Provide an exact copy of the data, excluding the images.

|---|

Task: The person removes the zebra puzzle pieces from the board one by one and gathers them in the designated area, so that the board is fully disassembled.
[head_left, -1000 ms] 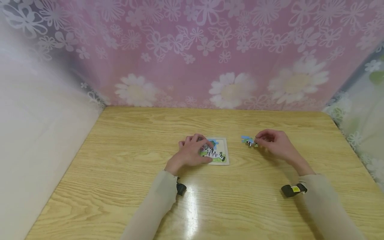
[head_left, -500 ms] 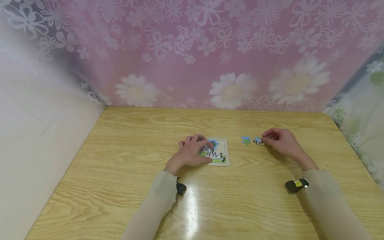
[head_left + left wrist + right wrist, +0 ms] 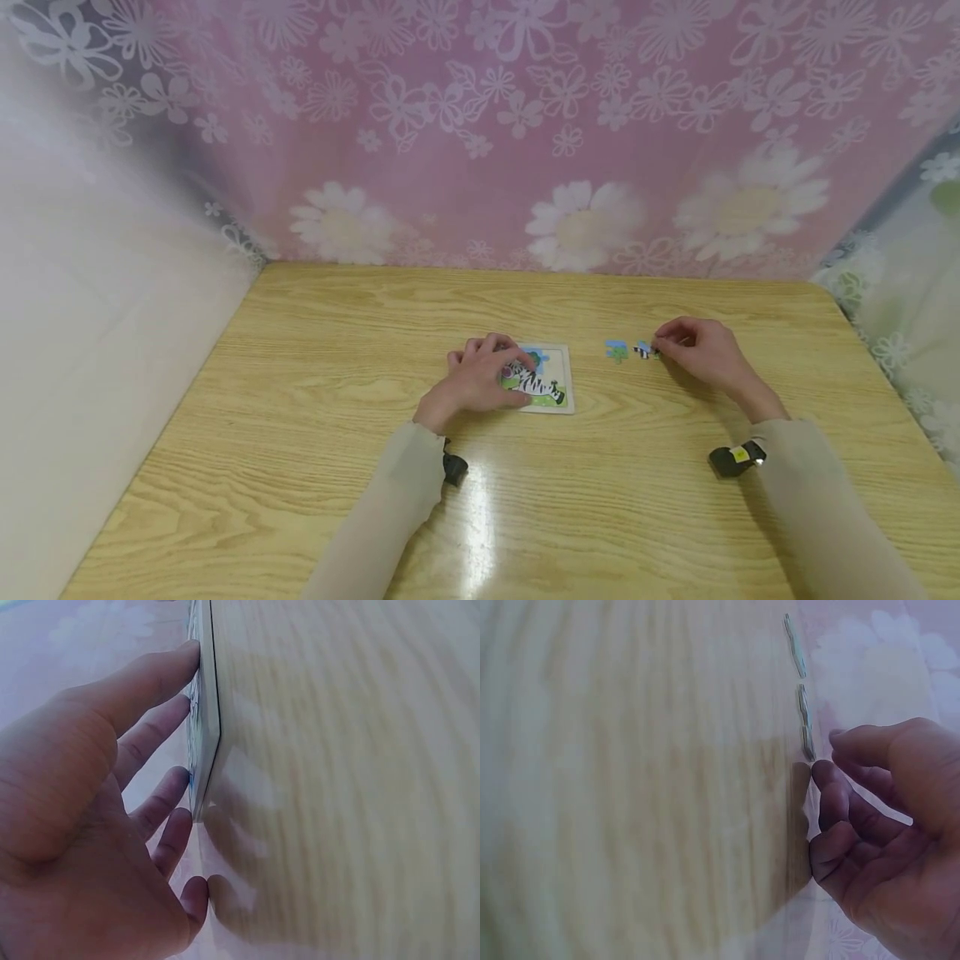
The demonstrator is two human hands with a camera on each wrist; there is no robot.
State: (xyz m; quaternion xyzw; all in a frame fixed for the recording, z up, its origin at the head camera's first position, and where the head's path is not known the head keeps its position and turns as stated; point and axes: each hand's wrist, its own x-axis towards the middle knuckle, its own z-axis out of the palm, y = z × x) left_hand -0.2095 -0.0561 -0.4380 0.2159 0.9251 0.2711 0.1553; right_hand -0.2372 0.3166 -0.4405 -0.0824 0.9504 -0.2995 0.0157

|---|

EXERCISE RESULT =
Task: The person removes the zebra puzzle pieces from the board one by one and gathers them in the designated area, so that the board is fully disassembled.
[head_left, -1000 ms] 
[head_left, -500 ms] 
[head_left + left wrist + right wrist, +0 ms] 
The demonstrator is two human hands with a camera on each wrist; there is no robot.
State: (xyz m; quaternion xyzw; all in a frame fixed for the recording, z up, its origin at the head camera's first position, and where the head's path is not known the head keeps its position and turns as stated; point and axes: each hand's wrist, its own x-axis towards the middle knuckle, its own z-axis out of the palm, y = z × x) left_hand -0.2095 -0.0561 -0.4380 0.2159 0.9251 0.2711 0.1553; right_hand -0.2372 0.3166 -0.4405 -0.0824 0.9504 -0.2995 0.0157

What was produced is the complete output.